Shusaku Endo's story The 60-Year-Old Man, in his collection The Final Martyrs, is so weird and unsettling that the only way to approach is with confidence that the eponymous narrator isn't Endo himself, despite the autobiographical tone and, to a degree, contents of the story. That is, the man shares traits Endo has established throughout this story collection and other works: a writer, married but without great passion, more of a working partnership, born in the 1920s, a Japanese Catholic who writes a lot about Catholicism, martyrdom, tests of faith. This narrator is also focused on the gradual decay of his body; he's recently undergone a lung transplant (no idea if this fact-checks with Endo himself) and realizes that his face looks worn and aged - he feels his mortality.
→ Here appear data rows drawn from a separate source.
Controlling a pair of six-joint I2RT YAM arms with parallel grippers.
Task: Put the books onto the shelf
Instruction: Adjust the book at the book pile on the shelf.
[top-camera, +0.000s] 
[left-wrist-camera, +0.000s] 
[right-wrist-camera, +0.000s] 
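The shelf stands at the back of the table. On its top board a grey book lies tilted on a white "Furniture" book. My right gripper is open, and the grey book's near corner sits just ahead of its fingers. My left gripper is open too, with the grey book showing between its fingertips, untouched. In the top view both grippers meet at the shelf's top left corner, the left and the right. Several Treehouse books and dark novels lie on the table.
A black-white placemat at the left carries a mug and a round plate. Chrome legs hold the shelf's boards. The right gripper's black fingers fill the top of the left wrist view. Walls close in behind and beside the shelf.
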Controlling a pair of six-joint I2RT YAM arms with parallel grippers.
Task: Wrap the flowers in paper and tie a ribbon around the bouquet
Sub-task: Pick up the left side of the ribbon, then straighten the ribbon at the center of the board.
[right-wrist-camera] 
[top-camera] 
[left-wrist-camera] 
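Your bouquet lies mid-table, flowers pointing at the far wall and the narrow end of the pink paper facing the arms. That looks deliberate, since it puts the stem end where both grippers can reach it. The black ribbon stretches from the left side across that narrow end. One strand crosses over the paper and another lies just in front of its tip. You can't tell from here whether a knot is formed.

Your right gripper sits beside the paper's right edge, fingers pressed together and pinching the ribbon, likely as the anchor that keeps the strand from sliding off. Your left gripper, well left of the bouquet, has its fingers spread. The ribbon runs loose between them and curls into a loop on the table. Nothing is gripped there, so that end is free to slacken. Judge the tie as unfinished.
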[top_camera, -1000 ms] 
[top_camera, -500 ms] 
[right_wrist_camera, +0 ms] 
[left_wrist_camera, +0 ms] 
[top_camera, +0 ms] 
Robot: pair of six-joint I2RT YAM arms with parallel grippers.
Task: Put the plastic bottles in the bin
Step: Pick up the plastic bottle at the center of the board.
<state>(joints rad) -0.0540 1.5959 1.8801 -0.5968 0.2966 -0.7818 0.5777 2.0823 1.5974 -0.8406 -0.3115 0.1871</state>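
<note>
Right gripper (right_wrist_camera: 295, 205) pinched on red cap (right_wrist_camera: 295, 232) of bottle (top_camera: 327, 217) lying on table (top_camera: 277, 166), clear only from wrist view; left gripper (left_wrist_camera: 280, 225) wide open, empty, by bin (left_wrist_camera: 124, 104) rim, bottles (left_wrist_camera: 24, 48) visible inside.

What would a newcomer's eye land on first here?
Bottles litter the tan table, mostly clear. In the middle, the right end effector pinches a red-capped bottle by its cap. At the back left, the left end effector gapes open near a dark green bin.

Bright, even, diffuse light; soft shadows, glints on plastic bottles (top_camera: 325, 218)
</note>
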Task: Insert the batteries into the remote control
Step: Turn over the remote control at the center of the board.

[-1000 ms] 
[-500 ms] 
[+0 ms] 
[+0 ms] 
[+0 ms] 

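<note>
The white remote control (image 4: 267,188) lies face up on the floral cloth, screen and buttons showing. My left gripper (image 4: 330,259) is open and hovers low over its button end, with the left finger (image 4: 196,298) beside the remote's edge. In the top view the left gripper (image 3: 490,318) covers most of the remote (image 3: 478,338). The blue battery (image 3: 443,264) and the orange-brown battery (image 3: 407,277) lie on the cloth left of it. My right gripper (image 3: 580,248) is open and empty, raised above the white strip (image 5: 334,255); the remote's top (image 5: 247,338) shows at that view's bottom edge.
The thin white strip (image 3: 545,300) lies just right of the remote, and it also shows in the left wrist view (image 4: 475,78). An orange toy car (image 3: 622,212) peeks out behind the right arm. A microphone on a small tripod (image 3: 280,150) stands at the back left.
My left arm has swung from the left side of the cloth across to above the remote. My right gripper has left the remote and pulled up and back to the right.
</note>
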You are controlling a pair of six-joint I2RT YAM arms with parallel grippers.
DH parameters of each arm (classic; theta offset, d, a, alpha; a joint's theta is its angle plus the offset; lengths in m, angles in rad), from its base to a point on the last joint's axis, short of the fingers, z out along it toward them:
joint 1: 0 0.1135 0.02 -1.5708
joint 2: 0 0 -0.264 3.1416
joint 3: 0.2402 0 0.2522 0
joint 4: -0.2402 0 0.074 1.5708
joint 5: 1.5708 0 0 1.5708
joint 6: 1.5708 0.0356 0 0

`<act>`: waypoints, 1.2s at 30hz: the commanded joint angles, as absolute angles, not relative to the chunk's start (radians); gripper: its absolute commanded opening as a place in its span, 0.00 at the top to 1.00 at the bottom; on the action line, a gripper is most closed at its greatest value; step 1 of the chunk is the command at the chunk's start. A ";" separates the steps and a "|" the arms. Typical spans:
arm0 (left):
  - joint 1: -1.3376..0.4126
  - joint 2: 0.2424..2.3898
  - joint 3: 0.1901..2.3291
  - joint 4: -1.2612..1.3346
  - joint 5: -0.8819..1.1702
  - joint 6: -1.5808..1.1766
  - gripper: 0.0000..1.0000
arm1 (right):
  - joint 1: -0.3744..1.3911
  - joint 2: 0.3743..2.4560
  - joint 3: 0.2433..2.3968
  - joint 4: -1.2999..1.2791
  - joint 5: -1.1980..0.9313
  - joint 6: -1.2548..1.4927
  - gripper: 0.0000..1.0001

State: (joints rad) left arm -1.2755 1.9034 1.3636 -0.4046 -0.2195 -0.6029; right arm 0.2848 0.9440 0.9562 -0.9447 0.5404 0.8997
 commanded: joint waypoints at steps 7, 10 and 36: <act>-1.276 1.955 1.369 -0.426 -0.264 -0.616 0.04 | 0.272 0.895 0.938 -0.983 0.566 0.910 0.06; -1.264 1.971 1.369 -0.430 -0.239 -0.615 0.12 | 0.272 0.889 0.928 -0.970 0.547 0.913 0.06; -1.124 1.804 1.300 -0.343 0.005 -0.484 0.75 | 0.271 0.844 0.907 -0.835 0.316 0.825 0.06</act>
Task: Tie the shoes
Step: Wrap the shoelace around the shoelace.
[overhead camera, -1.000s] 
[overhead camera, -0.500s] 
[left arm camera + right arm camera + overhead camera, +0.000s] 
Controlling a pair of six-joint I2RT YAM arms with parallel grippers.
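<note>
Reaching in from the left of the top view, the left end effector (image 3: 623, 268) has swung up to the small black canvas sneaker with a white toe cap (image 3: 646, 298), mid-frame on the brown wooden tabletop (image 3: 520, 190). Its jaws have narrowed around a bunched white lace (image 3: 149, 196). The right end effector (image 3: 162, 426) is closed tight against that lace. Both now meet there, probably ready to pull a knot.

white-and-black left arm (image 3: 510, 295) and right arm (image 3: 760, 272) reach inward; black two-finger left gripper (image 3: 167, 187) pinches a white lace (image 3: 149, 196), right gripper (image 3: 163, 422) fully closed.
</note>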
He's ensconced in the small office he uses for his writing, and is working on a Life of Jesus, or, more accurately, on a revision of a Life of Jesus he'd completed two decades back; he believes as an older man he now has much greater insight into Jesus' suffering. His topic at the moment is: Why did the followers so suddenly and completely abandon Jesus before the crucifixion? As he writes, he takes long breaks in a nearby coffee shop, where he enjoys watching and eavesdropping on a group of teenage girls who gather there after school - and that's where the story becomes weird and unsettling. He focuses on one girl in particularl (she reminds him of a preteen in Dostoyevsky's The Devils who is raped - make of that what you will), and he begins meeting her at a park on the weekends (they meet at the same park bench where he and his wife sometimes sit) and asks her questions that become increasingly personal. The girl says that sometimes her friends will pick up older men and "do things" for them in exchange for gifts and money. She says she'd really like to have a better music collection, and he probes her: what we she do for him in return? Not only is this narrator acting immorally (and sinfully, he might add), but he is also acting illegally: at least in the States, he could be picked up and arrested for such a creepy come-on. But the narrator has no direct or evident understanding of the impropriety, to put it mildly, of his behavior. He thinks he's just enjoying watching and talking to the younger generation, gaining inspiration and confidence to continue his write. Where is Endo in this?